### What the task requires
Please copy the data exactly as it stands, minus the images.

### Material provided

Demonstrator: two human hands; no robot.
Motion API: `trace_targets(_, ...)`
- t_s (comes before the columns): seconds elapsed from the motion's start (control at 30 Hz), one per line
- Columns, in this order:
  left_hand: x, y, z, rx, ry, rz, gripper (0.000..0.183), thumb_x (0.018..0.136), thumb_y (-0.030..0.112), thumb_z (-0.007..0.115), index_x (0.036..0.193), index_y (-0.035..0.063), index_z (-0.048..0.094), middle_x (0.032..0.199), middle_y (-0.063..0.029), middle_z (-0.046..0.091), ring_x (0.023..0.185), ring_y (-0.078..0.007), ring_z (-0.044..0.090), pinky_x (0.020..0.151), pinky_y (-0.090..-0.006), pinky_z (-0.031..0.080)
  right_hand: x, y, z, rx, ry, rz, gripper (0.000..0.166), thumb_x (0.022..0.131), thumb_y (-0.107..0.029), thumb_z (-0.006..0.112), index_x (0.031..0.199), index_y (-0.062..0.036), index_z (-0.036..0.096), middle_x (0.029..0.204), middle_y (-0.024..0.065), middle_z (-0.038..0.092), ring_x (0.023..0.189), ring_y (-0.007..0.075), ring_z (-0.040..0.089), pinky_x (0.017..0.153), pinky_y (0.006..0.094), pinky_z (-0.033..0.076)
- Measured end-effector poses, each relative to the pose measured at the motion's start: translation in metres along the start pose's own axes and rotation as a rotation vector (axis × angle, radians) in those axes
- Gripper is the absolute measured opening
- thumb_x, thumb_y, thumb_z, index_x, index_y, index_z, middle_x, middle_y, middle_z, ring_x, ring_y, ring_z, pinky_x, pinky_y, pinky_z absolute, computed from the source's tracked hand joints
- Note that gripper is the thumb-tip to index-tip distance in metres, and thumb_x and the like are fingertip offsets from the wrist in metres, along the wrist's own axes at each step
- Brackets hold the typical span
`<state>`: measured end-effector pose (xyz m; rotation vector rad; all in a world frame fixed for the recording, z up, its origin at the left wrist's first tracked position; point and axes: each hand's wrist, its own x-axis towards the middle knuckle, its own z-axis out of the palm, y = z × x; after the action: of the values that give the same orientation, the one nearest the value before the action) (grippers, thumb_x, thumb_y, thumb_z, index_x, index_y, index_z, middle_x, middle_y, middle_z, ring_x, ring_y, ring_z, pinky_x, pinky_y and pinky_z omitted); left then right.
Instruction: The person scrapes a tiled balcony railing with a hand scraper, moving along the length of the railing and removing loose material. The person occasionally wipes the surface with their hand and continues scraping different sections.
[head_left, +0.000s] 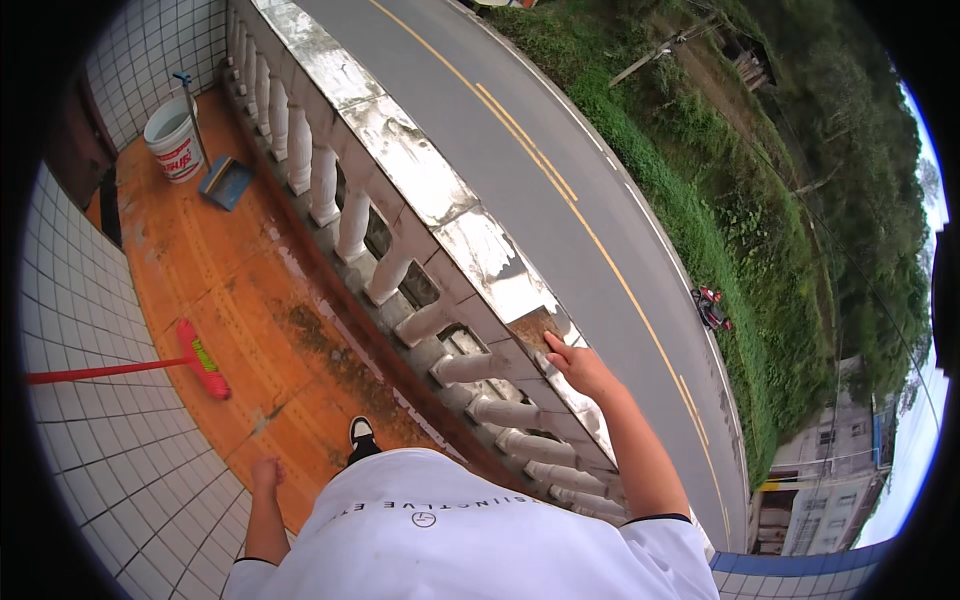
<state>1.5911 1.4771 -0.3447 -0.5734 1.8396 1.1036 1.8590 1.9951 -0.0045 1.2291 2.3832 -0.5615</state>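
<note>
My right hand (581, 365) reaches out over the tiled top rail (409, 146) of a balustrade. Its index finger is extended and meets the edge of a rough brown patch (534, 327) in the shiny tiles; whether the fingertip presses on it I cannot tell. Nothing shows in that hand, and its other fingers are partly curled. My left hand (268, 474) hangs low at my side above the orange floor (217, 277), fingers curled in, with no object visible in it. White balusters (352, 225) stand in a row under the rail.
A red-handled broom (201, 360) leans at the white tiled wall (82, 300). Farther along stand a white bucket (176, 142) and a blue long-handled dustpan (226, 182). Beyond the rail lies a road (555, 172) with a parked motorcycle (711, 308) and a green slope (675, 195).
</note>
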Motion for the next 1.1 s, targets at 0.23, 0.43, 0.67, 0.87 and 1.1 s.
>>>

### Output for this task
Demonstrator: two human hands; no robot.
Motion API: `trace_targets(_, ...)`
- t_s (comes before the columns): seconds elapsed from the motion's start (control at 30 Hz), one per line
- Columns, in this order:
  left_hand: x, y, z, rx, ry, rz, gripper (0.000..0.183), thumb_x (0.018..0.136), thumb_y (-0.030..0.112), thumb_z (-0.007..0.115), index_x (0.036..0.193), index_y (-0.035..0.063), index_z (-0.048..0.094), middle_x (0.032..0.199), middle_y (-0.063..0.029), middle_z (-0.046..0.091), ring_x (0.023..0.185), ring_y (-0.078..0.007), ring_z (-0.044..0.090), pinky_x (0.020..0.151), pinky_y (-0.090..-0.006), pinky_z (-0.031..0.080)
  right_hand: x, y, z, rx, ry, rz, gripper (0.000..0.166), thumb_x (0.022..0.131), thumb_y (-0.107..0.029), thumb_z (-0.006..0.112), index_x (0.031..0.199), index_y (-0.062..0.036), index_z (-0.036..0.096), middle_x (0.029..0.204), middle_y (-0.024..0.065), middle_z (-0.038..0.092), ring_x (0.023..0.189), ring_y (-0.007..0.075), ring_z (-0.040..0.089), pinky_x (0.017..0.153), pinky_y (0.006..0.094), pinky_z (-0.033..0.076)
- Measured end-effector poses, each relative to the pose measured at the motion's start: translation in metres along the start pose's own axes and rotation as a rotation vector (axis × angle, radians) in those axes
- Gripper is the absolute measured opening
- thumb_x, thumb_y, thumb_z, index_x, index_y, index_z, middle_x, middle_y, middle_z, ring_x, ring_y, ring_z, pinky_x, pinky_y, pinky_z absolute, computed from the source's tracked hand joints
- Note that gripper is the thumb-tip to index-tip distance in metres, and thumb_x and the like are fingertip offsets from the wrist in metres, along the wrist's own axes at each step
- Brackets hold the typical span
`<state>`: measured end-effector pose (xyz m; rotation vector rad; all in a world frame fixed for the recording, z up, its origin at the left wrist's first tracked position; point and axes: each hand's wrist, its own x-axis towards the middle knuckle, its own z-axis out of the palm, y = z × x; after the action: of the values that give the same orientation, the one nearest the value before the action) (grippers, thumb_x, thumb_y, thumb_z, index_x, index_y, index_z, middle_x, middle_y, middle_z, ring_x, ring_y, ring_z, pinky_x, pinky_y and pinky_z omitted); left then right.
Instruction: The person scrapes a tiled balcony railing with a hand scraper, moving along the length of the railing and removing loose material. The person occasionally wipes the surface with their hand and continues scraping different sections.
[head_left, +0.000s] 
<state>1.5911 1.4771 -0.3447 -0.5734 1.8396 1.1036 1.8590 1.9951 -0.0045 1.2291 2.3832 -0.5615</state>
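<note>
My right hand (581, 365) reaches out over the tiled top rail (409, 146) of a balustrade. Its index finger is extended and meets the edge of a rough brown patch (534, 327) in the shiny tiles; whether the fingertip presses on it I cannot tell. Nothing shows in that hand, and its other fingers are partly curled. My left hand (268, 474) hangs low at my side above the orange floor (217, 277), fingers curled in, with no object visible in it. White balusters (352, 225) stand in a row under the rail.
A red-handled broom (201, 360) leans at the white tiled wall (82, 300). Farther along stand a white bucket (176, 142) and a blue long-handled dustpan (226, 182). Beyond the rail lies a road (555, 172) with a parked motorcycle (711, 308) and a green slope (675, 195).
</note>
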Motion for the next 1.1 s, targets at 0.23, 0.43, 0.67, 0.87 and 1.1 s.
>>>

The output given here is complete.